WHAT IS NEEDED » The answer should consist of each line below that contains the word "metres".

::::

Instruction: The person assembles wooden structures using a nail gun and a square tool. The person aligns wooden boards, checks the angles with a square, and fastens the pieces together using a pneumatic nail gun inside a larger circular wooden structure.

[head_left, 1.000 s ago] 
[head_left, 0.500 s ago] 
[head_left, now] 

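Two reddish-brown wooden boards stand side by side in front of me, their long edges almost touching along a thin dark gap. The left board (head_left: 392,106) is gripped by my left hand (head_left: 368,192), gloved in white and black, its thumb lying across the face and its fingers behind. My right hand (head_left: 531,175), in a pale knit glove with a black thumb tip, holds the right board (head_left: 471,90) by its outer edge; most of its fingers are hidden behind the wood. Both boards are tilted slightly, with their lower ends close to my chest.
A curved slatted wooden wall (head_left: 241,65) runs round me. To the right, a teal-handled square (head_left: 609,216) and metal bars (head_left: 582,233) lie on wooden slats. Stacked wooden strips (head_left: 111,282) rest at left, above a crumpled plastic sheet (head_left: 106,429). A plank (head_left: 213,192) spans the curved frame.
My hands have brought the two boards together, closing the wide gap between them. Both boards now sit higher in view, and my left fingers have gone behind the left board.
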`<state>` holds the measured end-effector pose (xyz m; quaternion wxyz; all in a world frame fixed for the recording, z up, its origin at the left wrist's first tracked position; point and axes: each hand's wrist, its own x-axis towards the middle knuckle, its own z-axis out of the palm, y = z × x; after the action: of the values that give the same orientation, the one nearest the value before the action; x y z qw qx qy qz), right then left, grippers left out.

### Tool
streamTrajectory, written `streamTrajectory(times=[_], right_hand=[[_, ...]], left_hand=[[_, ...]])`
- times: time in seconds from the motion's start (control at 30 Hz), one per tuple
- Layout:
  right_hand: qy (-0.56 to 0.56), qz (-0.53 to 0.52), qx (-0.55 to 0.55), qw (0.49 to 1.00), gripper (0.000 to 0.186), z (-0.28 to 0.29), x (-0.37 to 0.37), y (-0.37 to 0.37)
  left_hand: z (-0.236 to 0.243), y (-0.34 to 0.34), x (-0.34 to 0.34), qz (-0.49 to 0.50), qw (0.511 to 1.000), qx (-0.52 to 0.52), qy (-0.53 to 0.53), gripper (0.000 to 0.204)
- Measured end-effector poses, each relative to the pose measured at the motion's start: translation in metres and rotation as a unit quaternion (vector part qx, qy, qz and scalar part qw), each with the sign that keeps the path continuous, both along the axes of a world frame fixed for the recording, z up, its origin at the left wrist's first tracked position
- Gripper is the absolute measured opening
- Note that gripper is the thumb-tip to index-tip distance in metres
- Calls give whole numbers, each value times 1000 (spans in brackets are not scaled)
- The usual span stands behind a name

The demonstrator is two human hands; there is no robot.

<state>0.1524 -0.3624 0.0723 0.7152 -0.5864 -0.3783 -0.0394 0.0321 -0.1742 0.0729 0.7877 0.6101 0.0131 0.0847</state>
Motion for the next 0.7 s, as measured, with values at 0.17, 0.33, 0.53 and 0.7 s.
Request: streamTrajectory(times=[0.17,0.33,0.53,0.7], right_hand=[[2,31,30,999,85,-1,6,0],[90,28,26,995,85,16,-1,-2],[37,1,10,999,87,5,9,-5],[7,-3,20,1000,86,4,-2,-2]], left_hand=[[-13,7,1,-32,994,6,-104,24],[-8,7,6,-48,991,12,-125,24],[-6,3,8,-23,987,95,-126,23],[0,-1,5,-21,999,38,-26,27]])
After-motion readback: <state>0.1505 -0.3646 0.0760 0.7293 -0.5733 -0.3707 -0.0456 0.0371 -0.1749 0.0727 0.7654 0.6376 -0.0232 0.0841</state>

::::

REPLY TO THE EXERCISE »
- Measured end-effector poses, each relative to the pose measured at the motion's start: translation in metres and rotation as a unit quaternion (vector part qx, qy, qz and scalar part qw), each with the sign that keeps the path continuous, both along the axes of a world frame fixed for the recording, z up, its origin at the left wrist's first tracked position
- Note that gripper is the thumb-tip to index-tip distance in metres

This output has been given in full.